··· DATA BELOW

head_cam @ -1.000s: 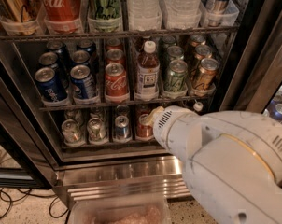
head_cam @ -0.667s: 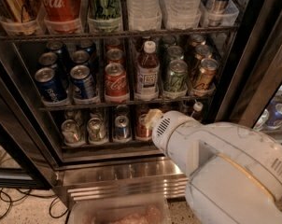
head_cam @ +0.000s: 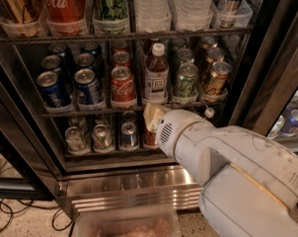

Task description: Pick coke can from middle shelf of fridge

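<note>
The coke can [head_cam: 122, 86] is red with white script and a silver top. It stands at the front of the middle shelf [head_cam: 90, 112], between blue Pepsi cans and a brown bottle. My gripper [head_cam: 153, 116] is at the end of the big white arm [head_cam: 228, 167]. It sits at the shelf's front rail, just below the brown bottle and to the lower right of the coke can. It is not touching the can. The fridge [head_cam: 134, 189] stands open in front of me, with its ribbed steel base below.
Pepsi cans [head_cam: 87, 86] stand left of the coke can; a white-capped bottle [head_cam: 156, 76], green cans [head_cam: 186, 80] and bronze cans [head_cam: 217, 78] stand to its right. A large Coca-Cola container [head_cam: 62, 4] is on the top shelf. Several cans [head_cam: 102, 137] fill the bottom shelf. A clear bin [head_cam: 124, 225] is on the floor.
The arm has moved left and slightly up, bringing the gripper from in front of the bottom shelf to the middle shelf's front rail. The cans have not moved.
</note>
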You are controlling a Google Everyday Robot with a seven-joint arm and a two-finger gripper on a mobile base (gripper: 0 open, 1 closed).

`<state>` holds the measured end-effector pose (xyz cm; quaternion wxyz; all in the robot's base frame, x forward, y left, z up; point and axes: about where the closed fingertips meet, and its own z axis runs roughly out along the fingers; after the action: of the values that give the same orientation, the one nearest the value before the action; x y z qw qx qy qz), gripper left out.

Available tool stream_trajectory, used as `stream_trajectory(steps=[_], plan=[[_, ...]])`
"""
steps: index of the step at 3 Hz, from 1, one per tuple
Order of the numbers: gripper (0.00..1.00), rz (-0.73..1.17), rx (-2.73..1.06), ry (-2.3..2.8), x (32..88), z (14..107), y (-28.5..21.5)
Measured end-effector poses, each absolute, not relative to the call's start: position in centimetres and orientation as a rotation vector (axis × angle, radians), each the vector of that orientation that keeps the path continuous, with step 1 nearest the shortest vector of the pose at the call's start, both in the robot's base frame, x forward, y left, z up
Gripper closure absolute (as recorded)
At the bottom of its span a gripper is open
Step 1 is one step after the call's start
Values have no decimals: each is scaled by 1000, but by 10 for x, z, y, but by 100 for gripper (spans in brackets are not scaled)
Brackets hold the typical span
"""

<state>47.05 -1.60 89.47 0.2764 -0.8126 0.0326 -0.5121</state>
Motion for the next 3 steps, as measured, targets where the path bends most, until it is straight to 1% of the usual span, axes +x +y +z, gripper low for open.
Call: stream_trajectory(steps=[2, 3], plan=[[100, -1432, -2179, -8, 469, 895, -17], [100, -1509, -2121, -152, 470, 903, -8]])
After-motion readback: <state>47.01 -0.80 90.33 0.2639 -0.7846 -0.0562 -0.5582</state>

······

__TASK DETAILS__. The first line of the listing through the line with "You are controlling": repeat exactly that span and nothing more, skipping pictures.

__ANSWER SPACE__.
head_cam @ -1.000s: 
head_cam @ -0.667s: 
head_cam @ +0.000s: 

Task description: Pick coke can from middle shelf of fridge

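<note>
The coke can [head_cam: 122, 86] is red with white script and a silver top. It stands at the front of the middle shelf [head_cam: 90, 112], between blue Pepsi cans and a brown bottle. My gripper [head_cam: 153, 116] is at the end of the big white arm [head_cam: 228, 167]. It sits at the shelf's front rail, just below the brown bottle and to the lower right of the coke can. It is not touching the can. The fridge [head_cam: 134, 189] stands open in front of me, with its ribbed steel base below.
Pepsi cans [head_cam: 87, 86] stand left of the coke can; a white-capped bottle [head_cam: 156, 76], green cans [head_cam: 186, 80] and bronze cans [head_cam: 217, 78] stand to its right. A large Coca-Cola container [head_cam: 62, 4] is on the top shelf. Several cans [head_cam: 102, 137] fill the bottom shelf. A clear bin [head_cam: 124, 225] is on the floor.
The arm has moved left and slightly up, bringing the gripper from in front of the bottom shelf to the middle shelf's front rail. The cans have not moved.
</note>
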You are controlling a Google Everyday Robot with a seven-joint arm and a two-finger gripper on a mobile base (gripper: 0 open, 1 closed).

This completes the exercise.